Work order: The answer must be an exact copy of all the data below.

Data block:
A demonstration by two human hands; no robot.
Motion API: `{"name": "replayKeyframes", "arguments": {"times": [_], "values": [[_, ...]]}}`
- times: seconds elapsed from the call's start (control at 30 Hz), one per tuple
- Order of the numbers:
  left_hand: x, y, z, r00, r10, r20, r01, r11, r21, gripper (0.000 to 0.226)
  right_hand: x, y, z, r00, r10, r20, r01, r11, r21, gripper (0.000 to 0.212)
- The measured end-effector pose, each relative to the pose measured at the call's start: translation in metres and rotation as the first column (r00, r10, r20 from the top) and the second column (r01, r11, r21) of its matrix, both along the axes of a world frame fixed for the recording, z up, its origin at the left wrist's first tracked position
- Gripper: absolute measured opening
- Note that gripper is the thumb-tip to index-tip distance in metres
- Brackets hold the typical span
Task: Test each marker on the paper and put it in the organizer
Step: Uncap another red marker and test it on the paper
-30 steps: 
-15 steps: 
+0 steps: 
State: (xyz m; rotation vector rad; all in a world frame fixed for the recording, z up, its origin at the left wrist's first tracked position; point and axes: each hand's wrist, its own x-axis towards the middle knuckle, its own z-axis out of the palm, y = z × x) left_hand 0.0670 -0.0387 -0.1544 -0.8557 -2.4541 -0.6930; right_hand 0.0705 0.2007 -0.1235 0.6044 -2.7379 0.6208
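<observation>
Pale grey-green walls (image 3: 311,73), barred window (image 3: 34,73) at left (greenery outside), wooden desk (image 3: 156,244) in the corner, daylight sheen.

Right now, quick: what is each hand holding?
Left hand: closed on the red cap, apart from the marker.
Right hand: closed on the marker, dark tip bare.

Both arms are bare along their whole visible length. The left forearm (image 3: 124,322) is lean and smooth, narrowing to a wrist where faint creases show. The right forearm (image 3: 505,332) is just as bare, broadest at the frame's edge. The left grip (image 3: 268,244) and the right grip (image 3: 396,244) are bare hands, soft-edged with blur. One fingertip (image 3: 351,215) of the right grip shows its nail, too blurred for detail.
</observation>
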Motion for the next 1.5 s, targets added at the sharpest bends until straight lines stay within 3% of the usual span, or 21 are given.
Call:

Answer:
A demonstration by two human hands; no robot.
Motion API: `{"name": "replayKeyframes", "arguments": {"times": [_], "values": [[_, ...]]}}`
- times: seconds elapsed from the call's start (control at 30 Hz), one per tuple
- Order of the numbers:
  left_hand: x, y, z, r00, r10, r20, r01, r11, r21, gripper (0.000 to 0.226)
  right_hand: x, y, z, r00, r10, r20, r01, r11, r21, gripper (0.000 to 0.212)
- The measured end-effector pose, each relative to the pose measured at the call's start: translation in metres and rotation as the first column (r00, r10, r20 from the top) and the second column (r01, r11, r21) of its matrix, both along the axes of a world frame fixed for the recording, z up, its origin at the left wrist's first tracked position
- Gripper: absolute measured opening
- Note that gripper is the thumb-tip to index-tip distance in metres
- Brackets hold the typical span
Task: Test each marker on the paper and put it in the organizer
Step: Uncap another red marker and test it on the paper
-30 steps: 
-15 steps: 
+0 steps: 
State: (xyz m; rotation vector rad; all in a world frame fixed for the recording, z up, its origin at the left wrist's first tracked position; point and axes: each hand's wrist, its own x-axis towards the middle knuckle, its own z-axis out of the palm, y = z × x) left_hand 0.0670 -0.0387 -0.1544 -0.8557 -2.4541 -0.6930; right_hand 0.0705 0.2007 -0.1235 0.6044 -2.7379 0.6208
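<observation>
Pale grey-green walls (image 3: 311,73), barred window (image 3: 34,73) at left (greenery outside), wooden desk (image 3: 156,244) in the corner, daylight sheen.

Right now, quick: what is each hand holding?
Left hand: closed on the red cap, apart from the marker.
Right hand: closed on the marker, dark tip bare.

Both arms are bare along their whole visible length. The left forearm (image 3: 124,322) is lean and smooth, narrowing to a wrist where faint creases show. The right forearm (image 3: 505,332) is just as bare, broadest at the frame's edge. The left grip (image 3: 268,244) and the right grip (image 3: 396,244) are bare hands, soft-edged with blur. One fingertip (image 3: 351,215) of the right grip shows its nail, too blurred for detail.
</observation>
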Motion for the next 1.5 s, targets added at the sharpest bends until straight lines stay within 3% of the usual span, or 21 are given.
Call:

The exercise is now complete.